I used the official driver documentation, except the one click installation of course didn't work (clicking the link opens the ytm or whatever file, saving it and trying to start it with YaST returns that it doesn't contain any instructions for yast. Other 1 click install links work at least, just the nvidia drivers are somehow broken). I installed the repository and so on and given that I have the whole Nvidia setting app going on now I'm sure *some* driver must be active, but hot damn this is convoluted to find out. Previously there was a menu point in the system settings where one could simply check in an out third party drivers.
Or just a simple device manager would be nice.
 
Yeah, I know I could have used xfce or gnome, but decided to go for KDE since that was the one I used last.
I used the official driver documentation, except the one click installation of course didn't work (clicking the link opens the ytm or whatever file, saving it and trying to start it with YaST returns that it doesn't contain any instructions for yast.
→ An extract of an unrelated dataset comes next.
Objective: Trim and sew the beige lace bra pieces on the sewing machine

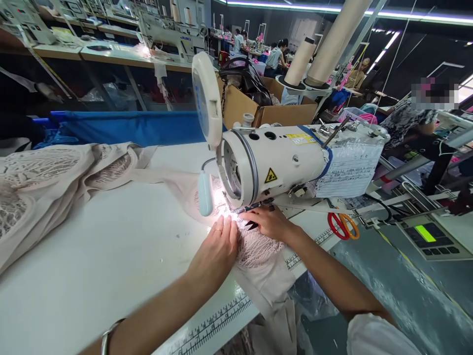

Other 1 click install links work at least, just the nvidia drivers are somehow broken). I installed the repository and so on and given that I have the whole Nvidia setting app going on now I'm sure *some* driver must be active, but hot damn this is convoluted to find out. Previously there was a menu point in the system settings where one could simply check in an out third party drivers.
Or just a simple device manager would be nice.
Damn :c
If you run nvidia-smi in the terminal, does it output anything?

Honestly, I would have recommended Mint if I knew you were going to be stuck in NVIDIA driver hell; it has a similar driver manager utility to that of Ubuntu's.